With three cubes to pick from, people at the exhibition had the opportunity to relax and enjoy the visual experience.
Vera explains that it was really made for the Oculus Go, and this posed some challenges in creation.
"You really had to find out what are the limits of the screen because I had these trees with leaves and wanted to have green leaves. It didn't work. So, sometimes, you have to be creative to find the right thing."
People at the fair found her project interesting, and Vera found it easy to make some new connections.
Building her Knowledge and Network
So, where is Vera now?
Today, she continues with her freelance work in architecture. However, now, she does more with lighting design, utilizing her advanced skill-set for museums and exhibitions.
With new-found confidence, Vera realized that she could create these immersive visual experiences without a lot of programming experience. And now, she has her mind set on developing her XR skills further.
“I really want to get better to create even better experiences.”
Going forward, Vera plans to go to more conferences, so she can network with fellow professionals, and make connections with innovative female entrepreneurs. Through Facebook, she is active in popular groups for “Women in Virtual Reality," and had the VR days conference in Amsterdam marked in her calendar.
Vera recognizes that the VR industry is young, and many people are just experimenting with it now.
“It's more like a niche, as everybody is still a bit new to it right now. That’s what’s nice about it.”
Ready for the Future
By 2020, TechJury predicts there will be 1 billion augmented reality users. With widespread global use, more companies are preparing to get involved with virtual or augmented reality. So, the demand for people with XR skills is sure to skyrocket -- especially for people with experience in Unity.
Vera now has the skills to become a valuable part of the workforce of the future, giving her a high chance of securing some of the most in-demand XR jobs. While she is happy to continue in architecture, for now, she is keen to implement her XR abilities however she can.

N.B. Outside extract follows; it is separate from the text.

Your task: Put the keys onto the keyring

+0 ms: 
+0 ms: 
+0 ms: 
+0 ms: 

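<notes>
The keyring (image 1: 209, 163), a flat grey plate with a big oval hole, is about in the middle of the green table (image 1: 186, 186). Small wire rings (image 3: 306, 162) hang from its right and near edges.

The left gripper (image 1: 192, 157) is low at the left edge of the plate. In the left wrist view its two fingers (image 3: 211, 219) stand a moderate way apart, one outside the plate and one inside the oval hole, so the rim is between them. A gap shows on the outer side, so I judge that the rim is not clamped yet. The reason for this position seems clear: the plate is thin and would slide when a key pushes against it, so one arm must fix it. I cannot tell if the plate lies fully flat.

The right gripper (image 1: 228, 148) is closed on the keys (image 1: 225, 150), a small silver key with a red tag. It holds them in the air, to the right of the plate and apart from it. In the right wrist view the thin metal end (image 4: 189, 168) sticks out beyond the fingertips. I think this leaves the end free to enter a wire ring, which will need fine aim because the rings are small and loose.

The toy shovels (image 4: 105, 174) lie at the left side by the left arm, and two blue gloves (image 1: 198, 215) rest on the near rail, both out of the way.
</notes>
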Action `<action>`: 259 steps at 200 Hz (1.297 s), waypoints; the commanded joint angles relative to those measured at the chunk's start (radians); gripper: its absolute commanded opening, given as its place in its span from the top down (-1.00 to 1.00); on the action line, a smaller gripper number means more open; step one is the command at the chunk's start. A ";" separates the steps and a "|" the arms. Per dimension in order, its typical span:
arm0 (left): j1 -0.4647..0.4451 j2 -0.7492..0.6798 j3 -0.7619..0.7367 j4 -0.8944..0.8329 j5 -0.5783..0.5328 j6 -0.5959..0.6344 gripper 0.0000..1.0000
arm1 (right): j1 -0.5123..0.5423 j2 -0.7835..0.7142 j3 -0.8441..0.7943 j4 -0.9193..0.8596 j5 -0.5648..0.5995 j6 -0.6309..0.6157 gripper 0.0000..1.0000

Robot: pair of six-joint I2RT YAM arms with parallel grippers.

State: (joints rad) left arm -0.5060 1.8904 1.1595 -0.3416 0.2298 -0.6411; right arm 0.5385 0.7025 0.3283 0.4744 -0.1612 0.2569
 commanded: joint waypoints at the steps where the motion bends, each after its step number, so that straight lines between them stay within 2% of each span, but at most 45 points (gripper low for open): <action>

Aside from getting familiar with the programming and software, Vera learned something crucial during the course:
"Sometimes, you have to start all over again because it's not working anymore. I have this new ability to just start again without getting frustrated. When this happens, I know that, now, I can make a better version."
XR projects don't always a straightforward, linear process or workflow. It's an innovative, rapidly-evolving space. With the Circuit Stream course, Vera has reset her mindset and developed the skills and patience required to embrace the changes and challenges that come with this exciting field.